Applications Making Progress
Despite the cost challenges, several application areas are finding sustainable models for volumetric video.
Performance capture for gaming and VFX. Film and game studios use volumetric capture to create realistic character animations and digital doubles. The production budgets in these industries can absorb the costs, and the quality requirements justify the investment.
Heritage and cultural preservation. Museums, cultural institutions, and heritage organisations are using volumetric capture to create permanent 3D records of performers, elders, and cultural practices. The Australian Institute of Aboriginal and Torres Strait Islander Studies has explored volumetric capture for preserving cultural knowledge.
Live events. Experimental broadcasts of live performances using volumetric capture allow remote audiences to view performers from any angle. The technical challenges are substantial—real-time volumetric processing and streaming is computationally demanding—but the experience is compelling.
Medical and scientific visualisation. Capturing surgical procedures, anatomical demonstrations, and scientific experiments in volumetric format creates training resources that flat video can’t match.
Distribution Challenges
Capturing volumetric video is only half the problem. Getting it to end users is the other half, and it’s arguably harder.

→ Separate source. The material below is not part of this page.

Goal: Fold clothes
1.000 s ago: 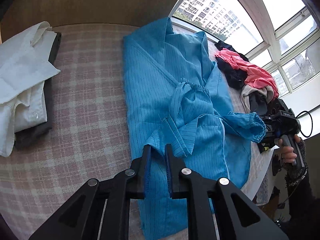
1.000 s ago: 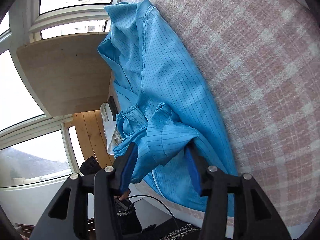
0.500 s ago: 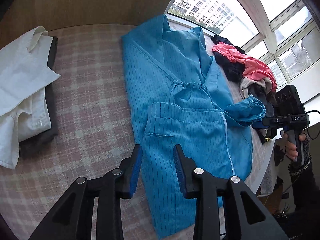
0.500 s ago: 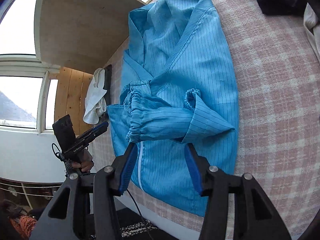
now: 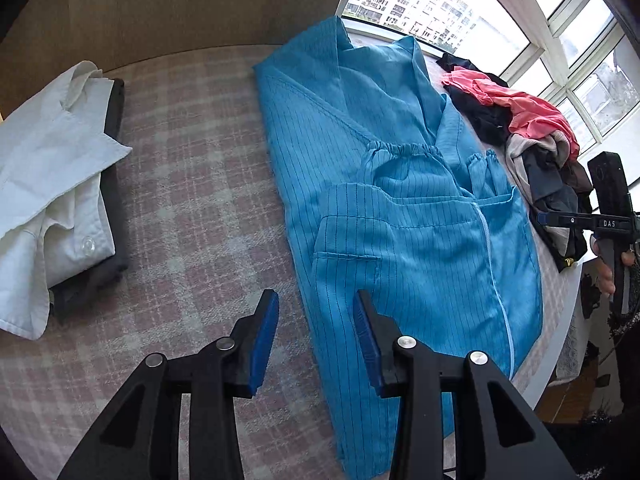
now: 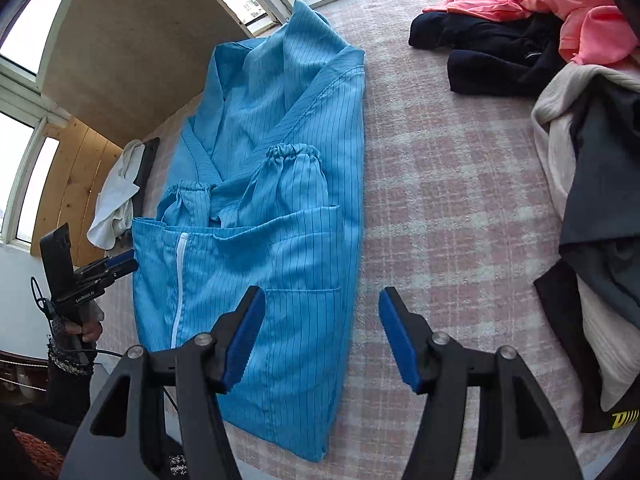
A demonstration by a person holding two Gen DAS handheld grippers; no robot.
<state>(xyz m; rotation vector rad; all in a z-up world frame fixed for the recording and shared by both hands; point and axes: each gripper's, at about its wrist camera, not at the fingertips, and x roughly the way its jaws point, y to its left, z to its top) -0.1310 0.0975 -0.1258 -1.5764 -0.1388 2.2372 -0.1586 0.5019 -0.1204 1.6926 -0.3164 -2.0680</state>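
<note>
Both tongs, left and right, are opening empty, having released the blue coat, its sleeves now folded in on the bed.

Pink-and-white checked surface, spread with clothes. Down the middle, blue pinstriped coat laid flat, both elastic-cuffed sleeves folded in across the chest, collar toward the window. To one side, white shirt folded on top of a dark folded garment, well apart from the coat. To the other side, loose heap: pink garment over black garments, with beige and grey pieces reaching the near edge
</note>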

There’s no universal format for volumetric video. Different playback environments—Meta Quest, Apple Vision Pro, web browsers, game engines—support different formats and have different performance constraints. Content producers often need to create multiple versions of the same asset for different platforms.

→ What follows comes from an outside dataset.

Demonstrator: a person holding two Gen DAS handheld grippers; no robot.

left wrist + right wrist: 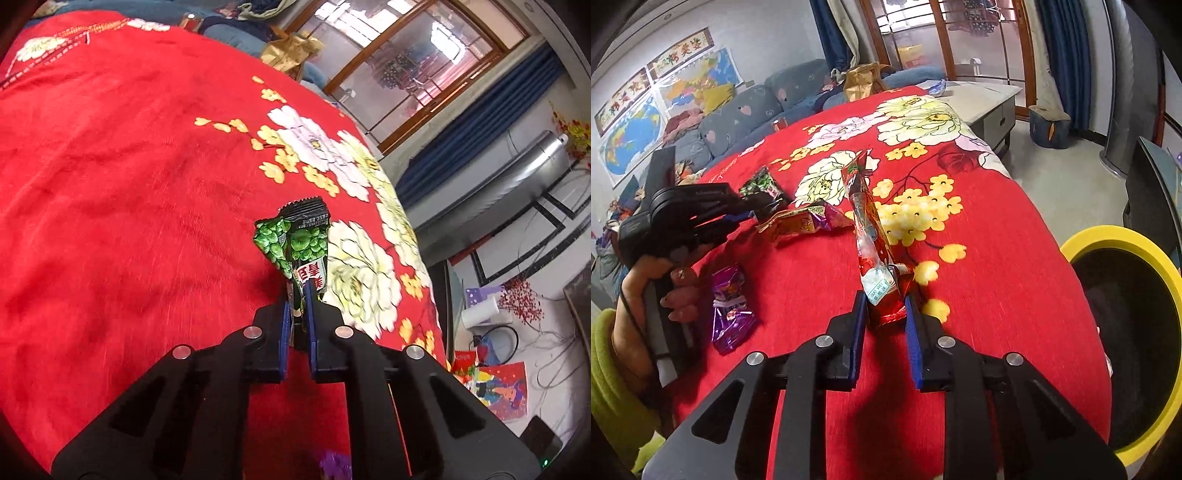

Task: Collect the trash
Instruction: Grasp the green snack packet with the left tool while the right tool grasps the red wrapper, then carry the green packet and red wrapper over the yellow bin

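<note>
My left gripper (298, 295) is shut on a green snack wrapper (299, 243) and holds it just above the red flowered cloth (129, 184). In the right wrist view the left gripper (764, 206) shows at the left with the green wrapper (762, 184). My right gripper (886, 306) stands with its jaws apart around the lower end of a tall red clear wrapper (868, 229); the wrapper stands upright between the pads. A gold and purple wrapper (801, 221) and a purple wrapper (729, 310) lie on the cloth.
A bin with a yellow rim (1115, 236) and black inside stands at the table's right edge. A brown paper bag (862, 81) sits at the far end. A sofa (738, 114) and a grey low table (982, 99) stand beyond.
</note>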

Streaming infrastructure for volumetric content is immature. Netflix, YouTube, and other platforms have spent decades optimising video compression and delivery. Volumetric streaming is years behind in terms of compression efficiency, adaptive bitrate algorithms, and CDN support.
The installed base of devices capable of high-quality volumetric playback is still small. Apple Vision Pro and Meta Quest 3 can render volumetric content well, but these devices have limited market penetration compared to smartphones and televisions.
Where This Is Heading
I think volumetric video will follow a similar adoption curve to 3D printing: rapid improvement in the technology, gradual reduction in costs, and eventual mainstream adoption in specific use cases rather than as a universal replacement for existing formats.
Within five years, expect AI-based capture methods to bring professional-quality volumetric video within reach of small production companies. Expect format standardisation to improve through industry groups and platform convergence. Expect the first genuine consumer-facing volumetric video platforms to emerge.
But don’t expect volumetric video to replace traditional video. It won’t. It’s a different medium suited to different applications. The most exciting work will happen when creators start treating it as its own form rather than a 3D version of flat video.